Nun, ich spiele noch immer viel lieber eine Rolle, als dass ich mich selber bin. Wenn ich vor einer Gruppe von Leuten sprechen muss, dann bin ich meist total verängstigt. Aber wenn ich eine Rolle spiele, kann ich mühelos vor hunderten von Menschen auf der Bühne stehen.

Als Sie «Saturday Night Live» verliessen, hatten Sie gerade das Drehbuch zu Bridesmaids, einer der erfolgreichsten Komödien der letzten Jahre, fertig geschrieben.

Ich habe Bridesmaids gemeinsam mit meiner Freundin Annie Mumolo geschrieben, die ich bei den Groundlings kennengelernt habe. Judd Apatow hat mich gefragt, ob ich ein Drehbuch schreiben möchte und diese Challenge habe ich mir nicht entgehen lassen.

Einfach so? Haben Sie denn schon immer schreiben wollen?

Ja, aber wir hatten beide keine Ahnung, wie man ein Drehbuch schreibt. Wir haben uns ein Buch zur Anleitung kaufen müssen. In nur sechs Tagen hatten wir eine erste Version, die zwar noch überarbeitet werden musste, aber alle Figuren und zentralen Themen des Films enthielt.

Bridesmaids war ein Riesenerfolg, der weltweit über 288 Millionen Franken eingespielt hat. Weshalb hat dieser Film nicht für weitere Komödien von und mit Frauen die Türe geöffnet?

Wenn ich das nur wüsste... Seit fünf Jahren höre ich bei jedem Film: «Also dieser Film sollte nun wirklich die Türen für Filme mit Frauen in den Hauptrollen öffnen...»

Sie haben heute doch genug Einfluss, Projekte realisieren zu können, oder?

Ich wünschte, ich könnte einfach zur Eingangstüre eines Studios hinein marschieren und veranlassen, dass einem Drehbuch grünes Licht gegeben wird. Aber, diese Power habe ich nicht. Ich hoffe nicht, dass es einen Haufen Drehbücher für Frauen in den Hauptrollen gibt, die auf irgendwelchen Regalen der Studios Staub ansetzen, weil ihnen keiner grünes Licht gibt. Das wäre bescheuert. In welchem Jahr leben wir denn eigentlich?

Inwiefern werden Autorinnen, Regisseurinnen und Produzentinnen und ihre Projekte in Hollywood anders behandelt als Männer?

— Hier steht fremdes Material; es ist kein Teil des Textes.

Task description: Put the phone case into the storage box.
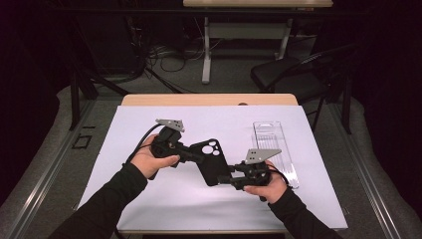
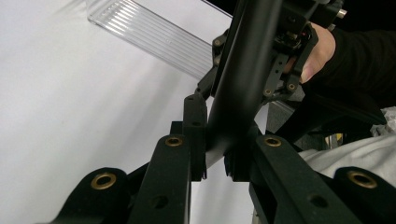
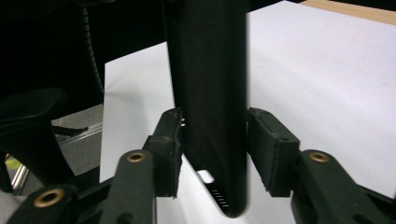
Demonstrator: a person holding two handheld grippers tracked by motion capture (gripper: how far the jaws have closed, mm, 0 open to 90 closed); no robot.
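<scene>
At the centre of the high view, the black phone case (image 1: pixel 214 162) hangs above the table (image 1: pixel 149 199), long axis running upper left to lower right. The left hand-held gripper (image 1: pixel 196 157) clamps its upper edge; the right hand-held gripper (image 1: pixel 226 179) (pads just clear) brackets the lower end without gripping.

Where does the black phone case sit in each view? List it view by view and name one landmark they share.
High view: black phone case at centre, between the left hand-held gripper and the right hand-held gripper.
Left gripper view: a dark slanted bar running from top centre down between the jaws.
Right gripper view: upright at centre, between the pads.
Shared landmark: the white table cover.
</scene>
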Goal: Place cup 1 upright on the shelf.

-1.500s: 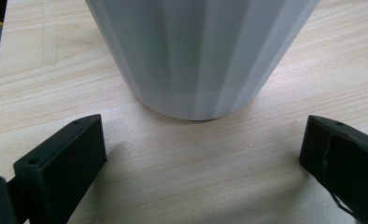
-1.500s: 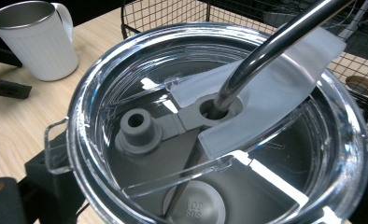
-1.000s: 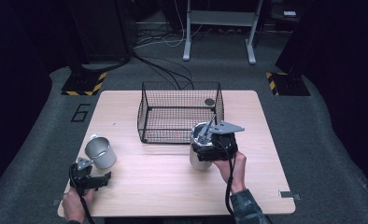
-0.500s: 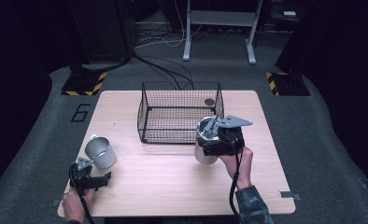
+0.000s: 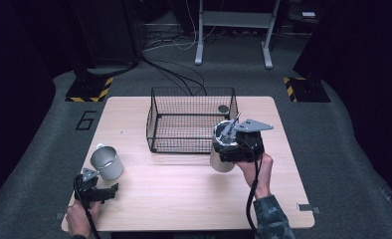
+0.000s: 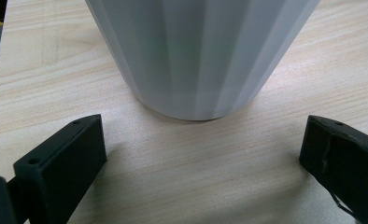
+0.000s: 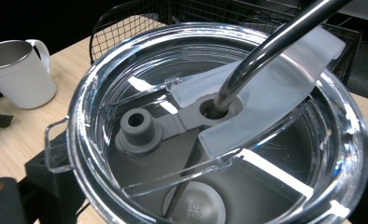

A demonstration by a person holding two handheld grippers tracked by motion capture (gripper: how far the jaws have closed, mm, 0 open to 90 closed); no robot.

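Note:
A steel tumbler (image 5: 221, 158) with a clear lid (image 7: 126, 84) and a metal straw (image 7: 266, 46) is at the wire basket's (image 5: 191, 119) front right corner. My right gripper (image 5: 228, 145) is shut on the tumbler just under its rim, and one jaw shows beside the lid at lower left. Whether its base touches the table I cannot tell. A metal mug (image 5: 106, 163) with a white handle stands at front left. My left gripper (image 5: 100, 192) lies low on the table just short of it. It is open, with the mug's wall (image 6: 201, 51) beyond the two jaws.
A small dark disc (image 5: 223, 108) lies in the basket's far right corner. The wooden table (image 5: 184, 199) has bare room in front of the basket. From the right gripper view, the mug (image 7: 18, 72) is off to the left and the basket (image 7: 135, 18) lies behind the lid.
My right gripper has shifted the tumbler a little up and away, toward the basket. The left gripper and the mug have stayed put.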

Das Marketing ist total anders. Komödien mit Männern werden als Filme für alle Kinogänger angepriesen. Komödien mit Frauen in den Hauptrollen werden als «Frauenfilme» vermarktet. Das ist frustrierend. Wir wollen doch alle lachen. Komödien mit Frauen brauchen keine rosaroten Buchstaben, Titellieder gesungen von Frauen und all diese Frauenwitze im Trailer. Amy Schumer ist witzig. Nicht weil sie eine Frau ist, nein, weil sie intelligent ist und alle Leute zum Lachen bringt.

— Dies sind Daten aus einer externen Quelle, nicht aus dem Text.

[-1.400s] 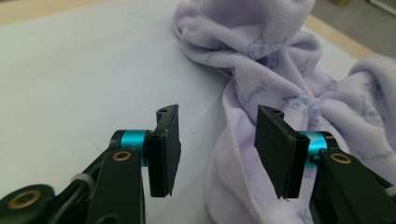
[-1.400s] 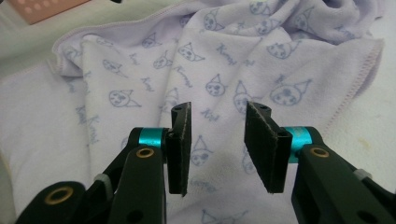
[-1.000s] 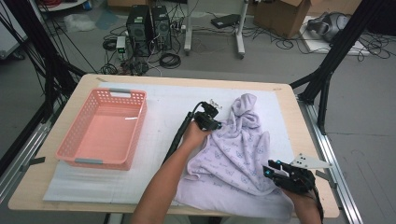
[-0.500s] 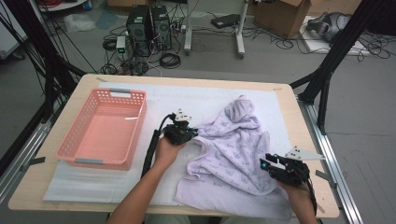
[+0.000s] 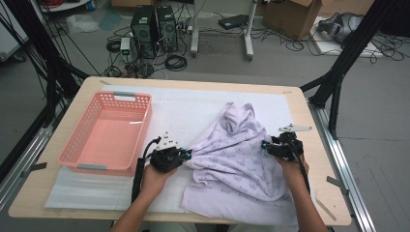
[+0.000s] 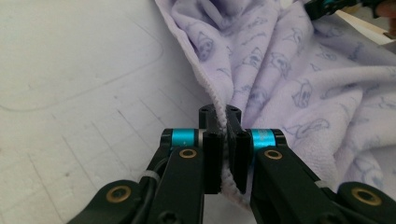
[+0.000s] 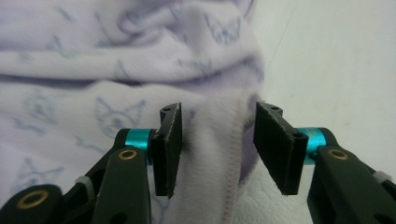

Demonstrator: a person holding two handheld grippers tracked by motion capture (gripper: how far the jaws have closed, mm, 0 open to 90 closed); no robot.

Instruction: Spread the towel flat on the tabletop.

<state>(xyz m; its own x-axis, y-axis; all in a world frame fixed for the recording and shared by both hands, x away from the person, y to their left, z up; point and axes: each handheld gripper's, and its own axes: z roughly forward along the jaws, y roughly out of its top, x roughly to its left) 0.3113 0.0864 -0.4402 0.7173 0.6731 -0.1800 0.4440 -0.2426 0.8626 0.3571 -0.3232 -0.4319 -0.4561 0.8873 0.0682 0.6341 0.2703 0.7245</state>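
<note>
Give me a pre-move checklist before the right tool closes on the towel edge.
1. Left tool clamped on the hem of the lavender towel: ok, its jaws are shut on the edge in the left gripper view.
2. Right tool lined up on the hem: ok, the hem lies between its jaws.
3. Right tool gripping: not ok, its jaws have just been opening and the pads stand apart from the cloth.
4. Single layer between the right jaws: cannot tell, folds bunch behind the hem.
5. Towel clear of the pink basket: ok, it lies to the right of the basket on the white mat.
6. Towel flat: not ok, it is crumpled and peaked at the far end.
</note>
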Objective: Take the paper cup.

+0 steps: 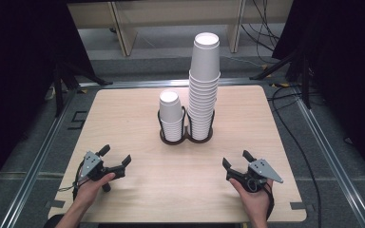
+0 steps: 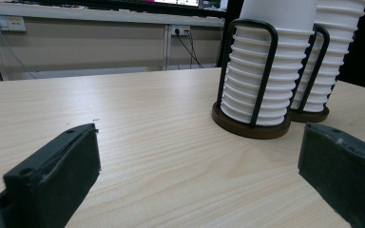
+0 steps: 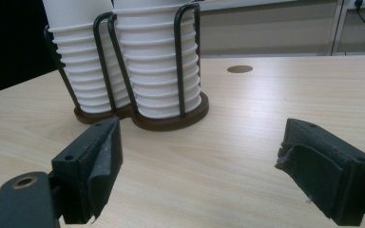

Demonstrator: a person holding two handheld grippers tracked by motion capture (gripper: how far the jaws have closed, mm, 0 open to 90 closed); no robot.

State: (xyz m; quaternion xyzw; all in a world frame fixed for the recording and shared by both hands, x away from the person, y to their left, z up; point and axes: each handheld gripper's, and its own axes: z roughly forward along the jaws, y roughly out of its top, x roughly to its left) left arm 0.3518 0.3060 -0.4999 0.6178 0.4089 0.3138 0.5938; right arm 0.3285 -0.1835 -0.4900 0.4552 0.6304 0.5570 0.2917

Chris Hemsworth spielt im neuen Ghostbusters Film die klassische Frauenrolle der Empfangs-Dame. Kriegt dieser gut aussehende Mann die selben Vorurteile zu spüren, wie Frauen? Wird ihm nicht zugetraut, dass er witzig sein könnte?

Ach, wen kümmert's. Wenn das sein einziges Problem ist... Wir haben ständig versucht, seine Schwäche zu entdecken. Er ist so gutaussehend, da muss er doch ein Arschloch sein, oder? Aber wir haben keine gefunden. Er ist ein sehr angenehmer Mensch.